A state health assessment for our county in 2008 gave us a failing grade on:
Poverty, deaths from cancer, motor vehicle crashes, diabetes and chirosis; vaccine preventable diseases for all ages; babies dying in their first year, neonatal deaths and postneonatal deaths, women who don't get pap smears, mammograms or have clinical breast exams; adults who don't get colonoscopies, heart or stroke care, or see a dentist because of cost; diabetics who don't get eye exams; adults who did not get a checkup in the last year, could not see a doctor due to cost, do not have a personal doctor and do not have any type of health care insurance; adults who are overweight, adults who smoke, and more.

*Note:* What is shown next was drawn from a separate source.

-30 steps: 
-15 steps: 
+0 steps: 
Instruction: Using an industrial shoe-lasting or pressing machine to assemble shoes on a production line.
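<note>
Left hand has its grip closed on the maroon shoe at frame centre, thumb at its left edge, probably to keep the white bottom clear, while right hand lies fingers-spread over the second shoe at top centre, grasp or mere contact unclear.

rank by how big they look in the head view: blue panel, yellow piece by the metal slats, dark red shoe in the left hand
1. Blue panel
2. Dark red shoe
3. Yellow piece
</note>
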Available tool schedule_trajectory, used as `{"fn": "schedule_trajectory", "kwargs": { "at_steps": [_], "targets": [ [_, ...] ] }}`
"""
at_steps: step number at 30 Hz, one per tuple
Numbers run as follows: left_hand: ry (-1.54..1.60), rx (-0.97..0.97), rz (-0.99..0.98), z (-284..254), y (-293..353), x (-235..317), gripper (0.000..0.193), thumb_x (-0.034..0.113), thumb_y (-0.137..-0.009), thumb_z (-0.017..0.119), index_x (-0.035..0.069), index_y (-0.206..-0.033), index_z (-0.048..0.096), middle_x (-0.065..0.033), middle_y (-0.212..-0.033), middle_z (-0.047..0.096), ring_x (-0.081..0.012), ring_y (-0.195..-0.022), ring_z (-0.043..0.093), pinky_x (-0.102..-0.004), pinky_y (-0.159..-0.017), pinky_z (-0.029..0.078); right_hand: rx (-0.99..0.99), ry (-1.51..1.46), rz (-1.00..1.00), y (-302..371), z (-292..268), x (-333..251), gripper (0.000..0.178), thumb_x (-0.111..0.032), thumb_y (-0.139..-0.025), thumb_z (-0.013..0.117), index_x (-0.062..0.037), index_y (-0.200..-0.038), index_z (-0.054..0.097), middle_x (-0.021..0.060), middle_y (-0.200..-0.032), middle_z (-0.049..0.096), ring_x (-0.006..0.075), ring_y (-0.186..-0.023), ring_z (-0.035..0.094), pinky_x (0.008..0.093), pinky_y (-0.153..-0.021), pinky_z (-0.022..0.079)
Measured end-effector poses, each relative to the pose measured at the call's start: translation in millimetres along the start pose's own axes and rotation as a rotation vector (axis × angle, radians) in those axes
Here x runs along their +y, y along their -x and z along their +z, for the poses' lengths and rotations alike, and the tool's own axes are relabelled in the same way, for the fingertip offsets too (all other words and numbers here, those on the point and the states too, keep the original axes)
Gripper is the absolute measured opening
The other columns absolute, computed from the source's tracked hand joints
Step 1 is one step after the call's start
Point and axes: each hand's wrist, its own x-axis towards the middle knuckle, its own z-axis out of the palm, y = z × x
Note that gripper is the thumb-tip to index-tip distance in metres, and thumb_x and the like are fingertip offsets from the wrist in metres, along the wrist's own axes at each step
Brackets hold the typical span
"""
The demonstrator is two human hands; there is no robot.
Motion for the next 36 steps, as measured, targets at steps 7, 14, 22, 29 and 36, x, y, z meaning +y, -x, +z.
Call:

Yes, there's a question in this.
We have heart doctors moving here because their patients find the trip to Gainesville to be too much of a stress. We have an opthamologist who moved here to serve his patients who were not in Gainesville. We have a dialysis center moving here. We have a new medical group that moved into the county.
But if I need that colonoscopy, that diabetes management education, the mammogram, healthy baby care, have a baby, cancer treatment or any surgical procedure or emergency treatment, I must leave the county.
The state has given us a certificate saying we can build a hospital because we need one.
There's a company that wants to build it. They own the land and will use shovel-ready plans from another hospital they built in Georgia.
We need one thing that can be found in the health care reform bill: a $64 million loan. Let's call it a bailout like the ones to the banks and automakers.
For a county that has had double digit unemployment since June, I think we could call it jobs stimulus, too.
Mr. President, can you tell us why health care reform won't be coming to Levy County, a place where people are dying for it?
P.S. Could you tell your friend Charlie to hunt up that money his transportation department promised us before you promised him a train? We would like to have those bridges so the folks in Cedar Key can get to the doctor and hospital safely.